• _What needs to be done_: Are you able to retype all the records below exactly?

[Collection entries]

"""

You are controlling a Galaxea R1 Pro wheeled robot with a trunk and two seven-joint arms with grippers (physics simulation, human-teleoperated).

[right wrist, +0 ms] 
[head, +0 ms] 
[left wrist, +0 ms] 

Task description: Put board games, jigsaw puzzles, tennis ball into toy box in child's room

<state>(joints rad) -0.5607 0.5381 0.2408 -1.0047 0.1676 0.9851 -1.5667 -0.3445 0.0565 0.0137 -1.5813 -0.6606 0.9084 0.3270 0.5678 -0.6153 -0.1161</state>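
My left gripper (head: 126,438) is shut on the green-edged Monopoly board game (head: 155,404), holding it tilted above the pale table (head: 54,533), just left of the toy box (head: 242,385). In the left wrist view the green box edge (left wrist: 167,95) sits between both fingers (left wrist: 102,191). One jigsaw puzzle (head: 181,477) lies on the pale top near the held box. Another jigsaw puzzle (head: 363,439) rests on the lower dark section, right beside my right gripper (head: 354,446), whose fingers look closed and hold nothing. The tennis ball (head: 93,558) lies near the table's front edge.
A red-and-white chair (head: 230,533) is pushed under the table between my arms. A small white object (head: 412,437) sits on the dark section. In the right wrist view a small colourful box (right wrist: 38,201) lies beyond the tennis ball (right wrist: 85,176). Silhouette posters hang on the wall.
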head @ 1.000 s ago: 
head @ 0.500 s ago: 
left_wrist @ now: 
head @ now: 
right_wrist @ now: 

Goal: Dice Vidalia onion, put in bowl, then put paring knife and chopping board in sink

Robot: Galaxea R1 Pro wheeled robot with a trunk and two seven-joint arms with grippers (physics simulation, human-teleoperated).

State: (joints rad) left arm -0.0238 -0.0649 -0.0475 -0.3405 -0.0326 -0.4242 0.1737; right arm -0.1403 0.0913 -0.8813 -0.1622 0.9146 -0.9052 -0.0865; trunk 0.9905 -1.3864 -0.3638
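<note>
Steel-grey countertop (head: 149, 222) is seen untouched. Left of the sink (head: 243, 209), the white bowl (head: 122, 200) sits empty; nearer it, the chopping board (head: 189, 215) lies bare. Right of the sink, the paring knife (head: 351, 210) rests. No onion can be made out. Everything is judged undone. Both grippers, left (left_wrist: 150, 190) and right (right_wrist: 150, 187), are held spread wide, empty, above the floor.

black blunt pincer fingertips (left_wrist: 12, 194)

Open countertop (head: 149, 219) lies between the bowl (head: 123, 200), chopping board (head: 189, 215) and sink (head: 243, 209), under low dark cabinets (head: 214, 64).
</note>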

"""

• _Solution to this problem_:
You are controlling a Galaxea R1 Pro wheeled robot with a trunk and two seven-joint arms with grippers (physics simulation, human-teleoperated).

[right wrist, +0 ms] 
[head, +0 ms] 
[left wrist, +0 ms] 

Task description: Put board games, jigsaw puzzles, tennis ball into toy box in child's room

<state>(joints rad) -0.5607 0.5381 0.2408 -1.0047 0.1676 0.9851 -1.5667 -0.3445 0.0565 0.0137 -1.5813 -0.6606 0.9084 0.3270 0.5678 -0.6153 -0.1161</state>
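My left gripper (head: 126,438) is shut on the green-edged Monopoly board game (head: 155,404), holding it tilted above the pale table (head: 54,533), just left of the toy box (head: 242,385). In the left wrist view the green box edge (left wrist: 167,95) sits between both fingers (left wrist: 102,191). One jigsaw puzzle (head: 181,477) lies on the pale top near the held box. Another jigsaw puzzle (head: 363,439) rests on the lower dark section, right beside my right gripper (head: 354,446), whose fingers look closed and hold nothing. The tennis ball (head: 93,558) lies near the table's front edge.
A red-and-white chair (head: 230,533) is pushed under the table between my arms. A small white object (head: 412,437) sits on the dark section. In the right wrist view a small colourful box (right wrist: 38,201) lies beyond the tennis ball (right wrist: 85,176). Silhouette posters hang on the wall.
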head @ 1.000 s ago: 
head @ 0.500 s ago: 
left_wrist @ now: 
head @ now: 
right_wrist @ now: 

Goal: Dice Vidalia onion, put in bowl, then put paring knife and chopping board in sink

Robot: Galaxea R1 Pro wheeled robot with a trunk and two seven-joint arms with grippers (physics simulation, human-teleoperated).

State: (joints rad) left arm -0.0238 -0.0649 -0.0475 -0.3405 -0.0326 -0.4242 0.1737; right arm -0.1403 0.0913 -0.8813 -0.1622 0.9146 -0.9052 -0.0865; trunk 0.9905 -1.3864 -0.3638
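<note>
Steel-grey countertop (head: 149, 222) is seen untouched. Left of the sink (head: 243, 209), the white bowl (head: 122, 200) sits empty; nearer it, the chopping board (head: 189, 215) lies bare. Right of the sink, the paring knife (head: 351, 210) rests. No onion can be made out. Everything is judged undone. Both grippers, left (left_wrist: 150, 190) and right (right_wrist: 150, 187), are held spread wide, empty, above the floor.

black blunt pincer fingertips (left_wrist: 12, 194)

Open countertop (head: 149, 219) lies between the bowl (head: 123, 200), chopping board (head: 189, 215) and sink (head: 243, 209), under low dark cabinets (head: 214, 64).
</note>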

This output has been given in full.